Jupiter Energy Limited (ASX:JPR) is an established oil exploration and production company that operates three oilfields in Kazakhstan. The company is currently producing approximately 600 to 700 barrels of oil per day from its licensed fields, having successfully navigated Kazakhstan’s regulatory and operational landscape since 2008. Its operations are fully compliant, with its three full commercial production licenses secured until 2045/46/46.
Jupiter Energy is recognized as a reliable operator in Kazakhstan, holding 100 percent ownership of its licenses, which span approximately 123 sq km in the oil-rich Mangistau region. Strategically located near the port city of Aktau, its license area benefits from proximity to established oil processing facilities and extensive oil and gas infrastructure, including key pipeline connections to the country’s major refineries (see Figure 1).
The company has successfully navigated regulatory requirements to achieve full commercial production across its three oilfields—Akkar East, Akkar North (East Block), and West Zhetybai—all operating under 25-year commercial licenses. Jupiter’s strong compliance and operational framework reinforce its commitment to long-term, sustainable production in Kazakhstan.
Jupiter Energy’s reserve base has been independently confirmed by a Sproule International competent person’s report (CPR), effective 31 December 2023, detailing significant recoverable reserves.

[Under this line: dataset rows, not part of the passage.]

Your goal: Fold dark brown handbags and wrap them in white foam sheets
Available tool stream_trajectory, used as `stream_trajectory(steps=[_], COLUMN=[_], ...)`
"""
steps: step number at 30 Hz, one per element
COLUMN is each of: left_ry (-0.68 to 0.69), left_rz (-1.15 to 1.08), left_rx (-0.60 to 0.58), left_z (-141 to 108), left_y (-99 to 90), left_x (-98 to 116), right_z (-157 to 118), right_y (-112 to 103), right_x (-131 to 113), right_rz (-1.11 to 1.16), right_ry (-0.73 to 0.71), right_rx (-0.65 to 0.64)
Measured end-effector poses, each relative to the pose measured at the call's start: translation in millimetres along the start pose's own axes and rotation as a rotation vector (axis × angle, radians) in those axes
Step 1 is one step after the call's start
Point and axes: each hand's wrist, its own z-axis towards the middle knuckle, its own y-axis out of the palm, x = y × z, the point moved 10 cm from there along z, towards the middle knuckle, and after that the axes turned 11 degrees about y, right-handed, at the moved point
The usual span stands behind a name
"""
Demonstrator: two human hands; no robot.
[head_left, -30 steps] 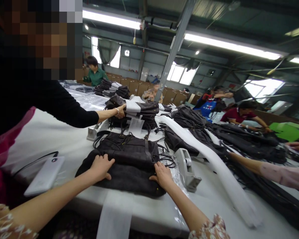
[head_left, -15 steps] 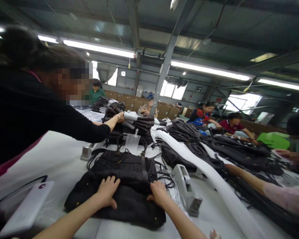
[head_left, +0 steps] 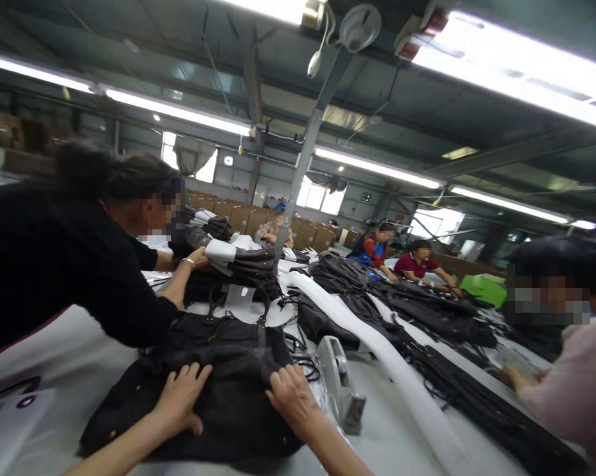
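Note:
A black handbag point(head_left: 228, 390) with brass studs lies flat on the table in front of me, its handles pointing away. Spread over the left part of the bag, my left hand point(head_left: 182, 400) rests with fingers apart and thumb out. My right hand point(head_left: 293, 396) is at the bag's right side, its fingers curled over a raised fold of the black material; the fingertips are partly hidden. A pale translucent tag point(head_left: 240, 299) lies by the handles at the far edge.
A grey tape dispenser point(head_left: 340, 383) stands right of the bag. On the left, a co-worker in black point(head_left: 74, 264) reaches over stacked dark bags point(head_left: 246, 261). A long white strip point(head_left: 372, 337) and more black bags point(head_left: 456, 383) lie rightward, beside a co-worker in pink point(head_left: 575, 383).
The bag's near part now folds farther up over its front, hiding more of the pocket. My right hand has closed on the fold. The view has tilted up and turned right.

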Motion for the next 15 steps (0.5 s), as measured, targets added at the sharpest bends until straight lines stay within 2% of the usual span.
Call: stream_trajectory(steps=[3,8,10,12,15], left_ry=[0.007,-0.003,-0.012,-0.011,0.023], left_rz=[0.015,0.064,0.098,0.131,0.122], left_rx=[0.037,0.027,0.030,0.047,0.020], left_z=[-5.0,-9.9,-11.6,-13.1,-11.3], left_y=[-0.3,0.5,0.4,2.7,23.3], left_x=[-2.5,-5.6,-6.1,-8.6,-20.7], right_z=[0.1,2.4,3.0,3.1,2.3], right_y=[-13.3,-21.1,-20.3,-15.7,-7.2], right_x=[-2.8,-0.5,-0.5,-1.9,-3.2], right_rz=[-0.023,-0.021,-0.012,-0.009,-0.004], right_ry=[-0.071,-0.127,-0.146,-0.161,-0.141], right_rx=[0.108,0.160,0.124,0.035,-0.143])
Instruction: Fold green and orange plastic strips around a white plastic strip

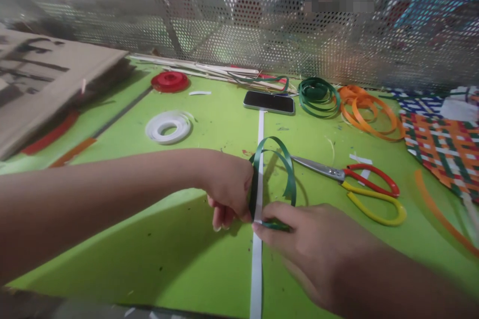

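Observation:
A long white strip [256, 269] runs from the near table edge up to a smartphone [269, 102], whose edge lies over its far end. A green strip [289, 169] curls in loops around the white one. My left hand [232, 184] is closed on the green strip, just left of the white strip. With thumb and forefinger, my right hand [299, 239] pinches the green strip where it crosses the white one. The exact fold between my fingertips is partly hidden. Scissors [339, 173] with one red and one yellow handle lie right of the loops, blades slightly apart or shut, I cannot tell.
White [153, 129] and red strip rolls [170, 81] lie at the left, with cardboard [75, 67] beyond. Green [318, 97] and orange coils [370, 112] sit at the back right, beside a woven multicoloured piece [445, 149]. A perforated metal panel [224, 35] borders the table's back.

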`<state>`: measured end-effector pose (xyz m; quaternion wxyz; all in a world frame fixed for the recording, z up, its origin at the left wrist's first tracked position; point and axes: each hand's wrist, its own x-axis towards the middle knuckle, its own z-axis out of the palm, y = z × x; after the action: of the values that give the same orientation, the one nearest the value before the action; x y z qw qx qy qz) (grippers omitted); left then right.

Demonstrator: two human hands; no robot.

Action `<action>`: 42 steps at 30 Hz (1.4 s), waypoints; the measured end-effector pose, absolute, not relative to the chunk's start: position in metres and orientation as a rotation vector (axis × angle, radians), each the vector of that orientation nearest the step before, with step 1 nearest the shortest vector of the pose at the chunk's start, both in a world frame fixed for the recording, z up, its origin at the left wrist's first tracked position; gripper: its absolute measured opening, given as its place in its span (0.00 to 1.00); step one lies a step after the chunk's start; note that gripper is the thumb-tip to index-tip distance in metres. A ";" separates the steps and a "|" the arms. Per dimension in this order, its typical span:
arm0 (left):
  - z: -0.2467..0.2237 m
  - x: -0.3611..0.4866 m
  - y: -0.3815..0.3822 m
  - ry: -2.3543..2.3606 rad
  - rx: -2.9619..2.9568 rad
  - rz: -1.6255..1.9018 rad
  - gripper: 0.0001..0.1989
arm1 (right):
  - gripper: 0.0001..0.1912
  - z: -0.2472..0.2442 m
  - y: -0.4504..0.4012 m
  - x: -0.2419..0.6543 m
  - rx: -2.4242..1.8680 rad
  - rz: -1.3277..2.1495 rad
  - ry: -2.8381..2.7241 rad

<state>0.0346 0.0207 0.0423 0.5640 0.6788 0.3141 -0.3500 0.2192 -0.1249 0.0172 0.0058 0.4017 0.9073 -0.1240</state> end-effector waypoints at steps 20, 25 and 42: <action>0.032 0.013 0.004 0.847 1.573 -0.604 0.13 | 0.14 0.026 -0.126 0.218 1.171 -0.246 2.950; 0.036 0.012 0.003 0.852 1.612 -0.612 0.12 | 0.18 0.023 -0.127 0.218 1.195 -0.153 3.041; 0.033 0.011 0.001 0.886 1.573 -0.618 0.11 | 0.21 0.020 -0.125 0.209 1.405 -0.151 3.040</action>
<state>0.0108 0.0014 0.0328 0.5782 0.6726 0.3788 -0.2641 0.2090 -0.1252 0.0199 -0.1051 0.4169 0.9017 -0.0449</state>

According to the Sproule International CPR, released in January 2024, Jupiter Energy’s recoverable reserves under the SPE/PRMS classification are as follows:
These figures confirm Jupiter’s substantial reserve base, and correlate with its Kazakh State Approved Reserves which are recorded at approximately 52 mmbbls recoverable (using the GOST C1 + C2 classification methodology) (see Figure 2).
Figure 1: Total reserves for the Mangistau basin are estimated to be in excess of 5 billion barrels including two large oil fields, Uzen and Zhetybai.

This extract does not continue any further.